Take the lines of the data below from the very first through the line containing "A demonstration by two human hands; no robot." and output them exactly, pictures excluded.

**Supplied data**:
+--

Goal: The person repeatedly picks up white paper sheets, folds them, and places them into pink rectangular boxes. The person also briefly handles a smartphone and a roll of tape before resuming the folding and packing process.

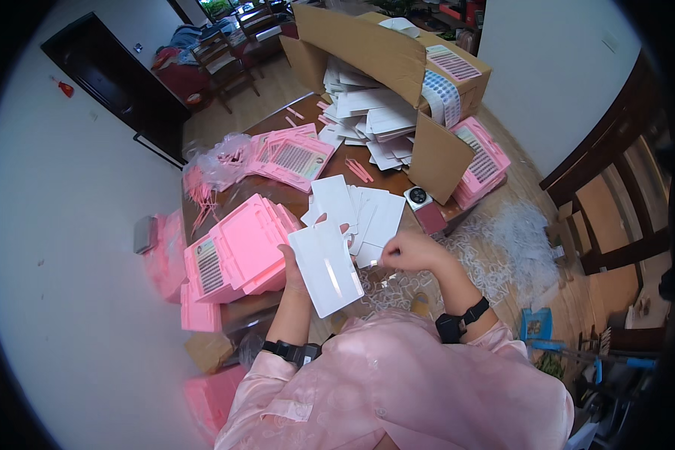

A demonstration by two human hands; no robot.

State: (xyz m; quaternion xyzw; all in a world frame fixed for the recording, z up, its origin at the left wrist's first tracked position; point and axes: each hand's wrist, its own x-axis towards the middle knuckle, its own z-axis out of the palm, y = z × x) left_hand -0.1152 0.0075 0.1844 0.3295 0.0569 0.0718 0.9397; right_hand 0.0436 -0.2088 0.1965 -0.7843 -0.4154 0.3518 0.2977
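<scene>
My left hand (pixel 294 271) grips a white rectangular card (pixel 325 266) by its left edge, with fingertips showing behind its top. The card is tilted, and a shiny pale streak runs along its lower middle. Just right of it, my right hand (pixel 411 252) is closed in a pinch. A small bright bit shows by its fingertips, too small to name. Several more white cards (pixel 382 219) lie fanned out on the table beyond both hands. To the left of my left hand stands a stack of pink trays (pixel 256 241), some with rows of dark lashes.
An open cardboard box (pixel 367 46) full of white cards stands at the back. Pink trays (pixel 296 156) and a plastic bag (pixel 229 159) of pink strips lie on the brown table (pixel 236 196). A smartwatch-like device (pixel 418 196) sits at the right edge. Clear curled scraps (pixel 502 232) cover the floor.
</scene>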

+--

**Finished exercise**:
Goal: The person repeatedly picks up white paper sheets, folds them, and places them into pink rectangular boxes. The person also briefly handles a smartphone and a roll of tape before resuming the folding and packing process.


A demonstration by two human hands; no robot.

Nothing else belongs in this answer.